> **Records contained in a dataset**:
_ _ _ _
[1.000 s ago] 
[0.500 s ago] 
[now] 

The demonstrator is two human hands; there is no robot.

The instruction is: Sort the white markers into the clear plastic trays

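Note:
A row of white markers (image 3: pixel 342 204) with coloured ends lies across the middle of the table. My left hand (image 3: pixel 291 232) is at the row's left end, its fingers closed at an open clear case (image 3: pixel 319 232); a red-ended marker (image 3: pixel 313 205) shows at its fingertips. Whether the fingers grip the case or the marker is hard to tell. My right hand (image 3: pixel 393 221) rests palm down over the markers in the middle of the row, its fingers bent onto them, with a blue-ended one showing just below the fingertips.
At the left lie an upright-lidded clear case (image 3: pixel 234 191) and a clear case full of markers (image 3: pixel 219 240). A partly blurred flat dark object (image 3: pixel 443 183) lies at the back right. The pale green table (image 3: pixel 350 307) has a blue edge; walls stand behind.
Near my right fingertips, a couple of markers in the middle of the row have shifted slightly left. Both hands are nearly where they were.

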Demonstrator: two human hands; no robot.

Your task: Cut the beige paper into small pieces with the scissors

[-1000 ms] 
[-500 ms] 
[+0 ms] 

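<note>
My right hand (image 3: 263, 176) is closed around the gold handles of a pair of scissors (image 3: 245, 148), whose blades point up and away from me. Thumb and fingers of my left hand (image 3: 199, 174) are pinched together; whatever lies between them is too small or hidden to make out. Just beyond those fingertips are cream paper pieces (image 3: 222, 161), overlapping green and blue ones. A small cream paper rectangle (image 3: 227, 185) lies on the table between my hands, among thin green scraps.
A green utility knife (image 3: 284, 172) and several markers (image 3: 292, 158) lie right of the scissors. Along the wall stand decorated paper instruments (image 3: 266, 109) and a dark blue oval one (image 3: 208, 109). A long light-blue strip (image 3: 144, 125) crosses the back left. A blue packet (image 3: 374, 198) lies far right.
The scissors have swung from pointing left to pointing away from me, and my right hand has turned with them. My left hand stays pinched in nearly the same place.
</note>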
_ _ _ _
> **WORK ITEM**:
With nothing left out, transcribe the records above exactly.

> **REPLY TO THE EXERCISE**:
[1.000 s ago] 
[0.500 s ago] 
[now] 

The demonstrator is two human hands; there is no robot.

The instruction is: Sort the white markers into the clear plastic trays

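Note:
A row of white markers (image 3: pixel 342 204) with coloured ends lies across the middle of the table. My left hand (image 3: pixel 291 232) is at the row's left end, its fingers closed at an open clear case (image 3: pixel 319 232); a red-ended marker (image 3: pixel 313 205) shows at its fingertips. Whether the fingers grip the case or the marker is hard to tell. My right hand (image 3: pixel 393 221) rests palm down over the markers in the middle of the row, its fingers bent onto them, with a blue-ended one showing just below the fingertips.
At the left lie an upright-lidded clear case (image 3: pixel 234 191) and a clear case full of markers (image 3: pixel 219 240). A partly blurred flat dark object (image 3: pixel 443 183) lies at the back right. The pale green table (image 3: pixel 350 307) has a blue edge; walls stand behind.
Near my right fingertips, a couple of markers in the middle of the row have shifted slightly left. Both hands are nearly where they were.
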
Demonstrator: two human hands; no robot.

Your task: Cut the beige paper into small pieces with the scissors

[-1000 ms] 
[-500 ms] 
[+0 ms] 

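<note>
My right hand (image 3: 263, 176) is closed around the gold handles of a pair of scissors (image 3: 245, 148), whose blades point up and away from me. Thumb and fingers of my left hand (image 3: 199, 174) are pinched together; whatever lies between them is too small or hidden to make out. Just beyond those fingertips are cream paper pieces (image 3: 222, 161), overlapping green and blue ones. A small cream paper rectangle (image 3: 227, 185) lies on the table between my hands, among thin green scraps.
A green utility knife (image 3: 284, 172) and several markers (image 3: 292, 158) lie right of the scissors. Along the wall stand decorated paper instruments (image 3: 266, 109) and a dark blue oval one (image 3: 208, 109). A long light-blue strip (image 3: 144, 125) crosses the back left. A blue packet (image 3: 374, 198) lies far right.
The scissors have swung from pointing left to pointing away from me, and my right hand has turned with them. My left hand stays pinched in nearly the same place.
</note>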

That is the complete output.